The play begins as King Richard II attempts to resolve a bitter dispute between his cousin Henry Bolingbroke and Thomas Mowbray. Bolingbroke accuses Mowbray of being a traitor and for arranging the murder of the king’s uncle, the Duke of Gloucester. Mowbray retaliates accusing Bolingbroke of slander and cowardice. The row escalates, resulting in both men challenging each other to a trial by combat. Richard appeals for peace but soon realises they will only resolve their issues with a duel and sets a date for the battle.

Some time later the court waits for the battle to commence, but as Bolingbroke and Mowbray are about to begin Richard halts proceedings. He exclaims that no blood should be spilt in settling this score and places a charge of banishment upon both men; Bolingbroke for ten years and Mowbray for life. Bolingbroke’s father John of Gaunt appeals to the king, his nephew, to reduce the sentence for fear that he will die before his son can return. The king reduces the sentence to six years. As ordered, Mowbray and Bolingbroke leave the country.

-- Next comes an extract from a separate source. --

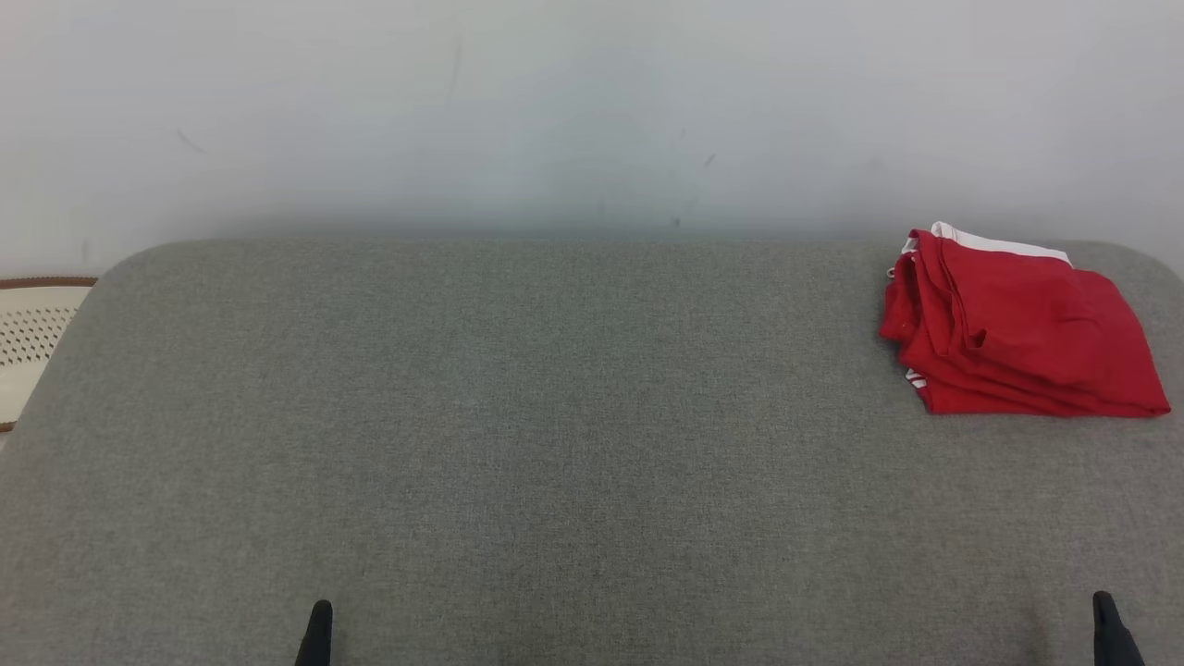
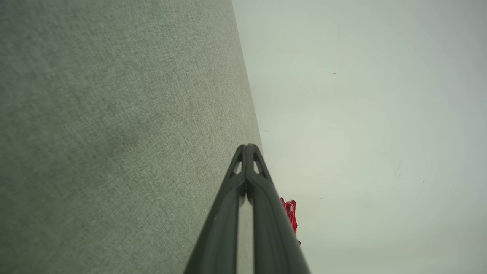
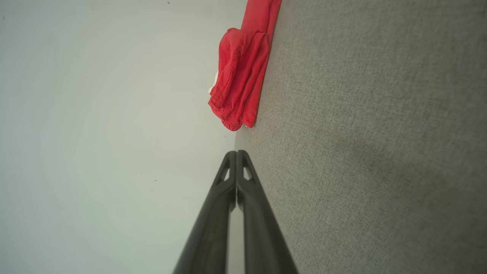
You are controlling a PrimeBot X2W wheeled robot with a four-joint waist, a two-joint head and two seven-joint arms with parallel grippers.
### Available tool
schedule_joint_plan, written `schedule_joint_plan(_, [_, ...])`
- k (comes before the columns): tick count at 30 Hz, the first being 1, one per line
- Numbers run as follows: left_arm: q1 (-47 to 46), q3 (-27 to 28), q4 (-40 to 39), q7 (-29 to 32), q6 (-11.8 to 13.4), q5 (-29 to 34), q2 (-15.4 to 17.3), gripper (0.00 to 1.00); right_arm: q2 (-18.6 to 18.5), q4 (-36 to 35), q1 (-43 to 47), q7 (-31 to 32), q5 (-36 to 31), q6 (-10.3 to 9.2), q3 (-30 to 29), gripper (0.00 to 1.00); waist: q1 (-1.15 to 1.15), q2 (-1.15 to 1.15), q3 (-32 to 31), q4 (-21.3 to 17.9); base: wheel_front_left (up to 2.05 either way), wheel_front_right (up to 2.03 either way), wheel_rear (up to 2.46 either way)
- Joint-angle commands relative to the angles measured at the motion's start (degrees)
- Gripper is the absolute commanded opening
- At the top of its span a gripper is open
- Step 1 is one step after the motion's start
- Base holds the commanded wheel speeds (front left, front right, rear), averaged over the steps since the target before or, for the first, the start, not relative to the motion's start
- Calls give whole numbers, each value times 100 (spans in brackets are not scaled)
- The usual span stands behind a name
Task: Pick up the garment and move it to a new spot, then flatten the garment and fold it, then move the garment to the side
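A red cloth garment (image 1: 1017,324) with a strip of white trim is seen folded into a compact stack of soft, slightly rumpled layers. It lies at the far right corner of a grey counter (image 1: 555,416) covered in coarse woven fabric, with rounded corners, set against a plain pale wall (image 1: 555,111). The task is judged finished or nearly so, since the garment is already folded and set to the side, with little apparently left to do. The left claw (image 1: 318,631) and right claw (image 1: 1110,629), each of two long dark fingers, are clenched on nothing at the near edge, well apart from the garment. A cream perforated object (image 1: 32,342) with a brown rim is glimpsed beyond the left edge.
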Motion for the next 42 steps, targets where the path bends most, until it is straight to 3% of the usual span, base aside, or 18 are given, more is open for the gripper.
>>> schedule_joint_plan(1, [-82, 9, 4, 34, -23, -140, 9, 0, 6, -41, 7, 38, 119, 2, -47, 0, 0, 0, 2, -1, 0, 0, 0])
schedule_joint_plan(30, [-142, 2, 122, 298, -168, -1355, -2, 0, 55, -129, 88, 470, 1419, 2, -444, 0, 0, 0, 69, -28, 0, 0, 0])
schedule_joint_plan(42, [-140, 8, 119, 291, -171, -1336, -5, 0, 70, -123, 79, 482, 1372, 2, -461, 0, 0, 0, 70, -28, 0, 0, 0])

As Richard is entertained by flatterers in his castle, news arrives that John of Gaunt is seriously ill and has called for the king to visit him. Richard consents to visit but has little patience for the advice that his uncle offers him from his deathbed.

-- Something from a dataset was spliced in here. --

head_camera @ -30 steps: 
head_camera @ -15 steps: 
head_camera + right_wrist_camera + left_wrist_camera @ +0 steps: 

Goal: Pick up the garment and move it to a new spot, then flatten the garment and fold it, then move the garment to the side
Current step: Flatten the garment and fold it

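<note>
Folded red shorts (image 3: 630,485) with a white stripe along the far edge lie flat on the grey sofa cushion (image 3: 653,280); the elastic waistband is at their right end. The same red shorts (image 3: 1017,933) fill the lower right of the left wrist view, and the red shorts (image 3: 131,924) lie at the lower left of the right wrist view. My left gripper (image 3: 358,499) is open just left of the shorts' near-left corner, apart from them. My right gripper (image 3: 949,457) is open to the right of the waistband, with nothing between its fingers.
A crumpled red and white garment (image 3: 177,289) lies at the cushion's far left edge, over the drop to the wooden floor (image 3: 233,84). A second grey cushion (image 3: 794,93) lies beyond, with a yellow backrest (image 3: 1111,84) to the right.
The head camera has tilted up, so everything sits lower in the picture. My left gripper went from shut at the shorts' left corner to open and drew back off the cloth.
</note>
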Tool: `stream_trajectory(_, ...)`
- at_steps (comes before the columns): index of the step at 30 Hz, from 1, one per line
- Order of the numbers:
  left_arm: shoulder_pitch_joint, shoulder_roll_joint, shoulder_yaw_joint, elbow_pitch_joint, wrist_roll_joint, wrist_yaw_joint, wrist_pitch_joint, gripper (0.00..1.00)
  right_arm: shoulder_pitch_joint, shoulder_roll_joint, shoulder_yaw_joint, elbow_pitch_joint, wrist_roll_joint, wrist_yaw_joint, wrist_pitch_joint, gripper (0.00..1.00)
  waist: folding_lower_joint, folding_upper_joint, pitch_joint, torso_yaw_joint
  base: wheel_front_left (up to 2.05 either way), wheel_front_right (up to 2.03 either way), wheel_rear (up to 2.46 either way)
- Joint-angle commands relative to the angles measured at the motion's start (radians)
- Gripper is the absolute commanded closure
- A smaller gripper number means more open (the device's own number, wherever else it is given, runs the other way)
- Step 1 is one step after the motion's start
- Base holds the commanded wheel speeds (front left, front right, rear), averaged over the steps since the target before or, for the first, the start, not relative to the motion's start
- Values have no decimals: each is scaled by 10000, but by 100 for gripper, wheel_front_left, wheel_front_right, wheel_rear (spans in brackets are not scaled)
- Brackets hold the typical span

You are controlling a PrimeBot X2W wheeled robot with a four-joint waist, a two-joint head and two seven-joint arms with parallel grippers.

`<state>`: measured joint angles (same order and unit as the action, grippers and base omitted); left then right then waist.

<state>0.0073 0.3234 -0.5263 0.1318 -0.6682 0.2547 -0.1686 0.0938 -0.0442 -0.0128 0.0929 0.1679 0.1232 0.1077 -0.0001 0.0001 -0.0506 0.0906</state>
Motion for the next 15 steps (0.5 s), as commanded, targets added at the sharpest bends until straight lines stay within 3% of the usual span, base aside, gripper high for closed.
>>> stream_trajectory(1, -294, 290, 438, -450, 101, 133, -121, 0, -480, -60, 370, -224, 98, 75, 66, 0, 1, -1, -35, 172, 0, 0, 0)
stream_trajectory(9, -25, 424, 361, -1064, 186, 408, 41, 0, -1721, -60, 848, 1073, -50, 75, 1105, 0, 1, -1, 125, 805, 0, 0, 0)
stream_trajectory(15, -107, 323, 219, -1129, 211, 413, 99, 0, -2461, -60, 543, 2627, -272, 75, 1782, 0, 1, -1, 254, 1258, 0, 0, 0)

Shortly after the death of Gaunt, Richard takes control of his uncle’s land and revenue to fund his wars in Ireland. Richard’s other uncle, The Duke of York, pleads with his nephew to leave Gaunt’s wealth for his banished son Bolingbroke. However the king refuses and leaves for Ireland.

After witnessing what had happened at the castle, Lord Northumberland speaks with Lord Ross about the king’s behaviour and his heinous treatment of the public. Northumberland tells of news that Bolingbroke and other noblemen are gathering an army in France. They had intended on returning as soon as Richard had left for Ireland. Northumberland and Ross agree to join Bolingbroke and the other noblemen.

When Bolingbroke and his army return from exile in France, the rebel forces prepare to confront Richard II on his homecoming from Ireland. When Richard returns from Ireland, the rebel noblemen force the king to abdicate, with Bolingbroke being crowned as the new king, Henry IV.

Richard is imprisoned in Pomfret Castle, where he faces his death alone. Sir Pierce of Exton executes the deposed king without any orders from King Henry IV. As a result, he is banished.

In the last scene King Henry IV vows to mourn for Richard and plans a penitential voyage to the Holy Land.